* _Task description_:
When the line containing "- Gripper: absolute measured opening" appears in the data below, begin copying there and stop only after the line containing "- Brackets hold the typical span".

-------

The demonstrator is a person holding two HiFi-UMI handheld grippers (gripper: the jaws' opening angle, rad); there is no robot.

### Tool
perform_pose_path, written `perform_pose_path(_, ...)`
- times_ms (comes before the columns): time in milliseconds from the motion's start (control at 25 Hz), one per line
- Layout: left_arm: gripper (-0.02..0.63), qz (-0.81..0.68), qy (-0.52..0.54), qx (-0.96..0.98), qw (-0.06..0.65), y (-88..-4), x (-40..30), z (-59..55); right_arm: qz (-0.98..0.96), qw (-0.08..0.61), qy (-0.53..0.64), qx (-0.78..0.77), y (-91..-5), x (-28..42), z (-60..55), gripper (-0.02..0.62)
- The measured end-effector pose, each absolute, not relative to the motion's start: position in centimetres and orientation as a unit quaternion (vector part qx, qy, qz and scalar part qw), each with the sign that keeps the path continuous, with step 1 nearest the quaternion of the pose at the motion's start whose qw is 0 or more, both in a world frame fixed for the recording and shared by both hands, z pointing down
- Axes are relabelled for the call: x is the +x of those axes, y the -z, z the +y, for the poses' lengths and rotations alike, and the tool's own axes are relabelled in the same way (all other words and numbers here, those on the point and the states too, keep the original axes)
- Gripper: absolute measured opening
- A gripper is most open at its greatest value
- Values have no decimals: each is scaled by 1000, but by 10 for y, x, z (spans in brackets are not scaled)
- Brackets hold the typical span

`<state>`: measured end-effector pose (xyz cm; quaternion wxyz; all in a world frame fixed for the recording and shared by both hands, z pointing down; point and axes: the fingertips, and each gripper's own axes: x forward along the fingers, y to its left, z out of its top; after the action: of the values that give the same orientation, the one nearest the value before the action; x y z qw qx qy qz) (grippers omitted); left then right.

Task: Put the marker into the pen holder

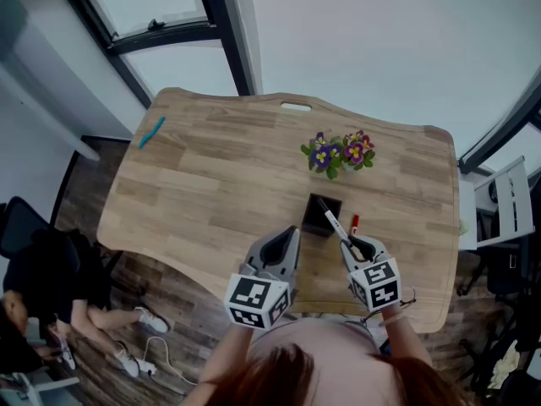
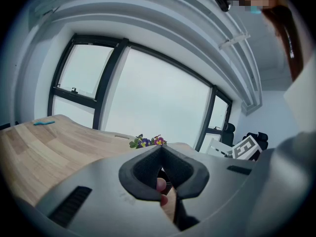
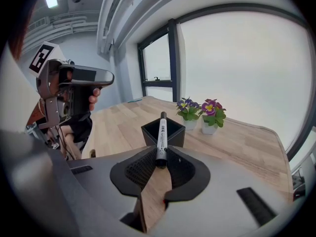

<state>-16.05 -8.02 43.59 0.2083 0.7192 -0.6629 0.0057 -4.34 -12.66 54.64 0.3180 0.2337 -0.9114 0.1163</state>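
A black square pen holder [image 1: 321, 216] stands on the wooden table [image 1: 211, 184], in front of the flowers. My right gripper [image 1: 353, 249] is shut on a black-and-white marker [image 1: 336, 224]. The marker slants up and left, and its tip is over the holder's near right edge. In the right gripper view the marker [image 3: 161, 137] stands between the pads of the right gripper [image 3: 160, 158], with the pen holder [image 3: 177, 132] just behind it. My left gripper [image 1: 285, 245] hovers left of the holder. Its jaws meet at the tips of the left gripper [image 2: 160, 150] and hold nothing.
Two small pots of purple and pink flowers [image 1: 338, 152] stand behind the holder. A red marker [image 1: 354, 223] lies right of the holder. A blue pen [image 1: 152, 131] lies at the table's far left. A person [image 1: 51, 286] sits on the floor at the left. A white chair [image 1: 507, 201] stands at the right.
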Motion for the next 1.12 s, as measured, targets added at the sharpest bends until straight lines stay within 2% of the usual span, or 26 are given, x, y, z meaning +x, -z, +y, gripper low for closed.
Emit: perform_pose_path(1120, 2, -665, -1, 714, 219, -444, -179, -84, -918, 293, -115, 241, -537, -73, -149, 60)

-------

* _Expected output_:
- Gripper: absolute measured opening
- A gripper is most open at its greatest value
- Values have no decimals: each is scaled by 1000, but by 10 for y, x, z (spans in brackets are not scaled)
- Brackets hold the typical span

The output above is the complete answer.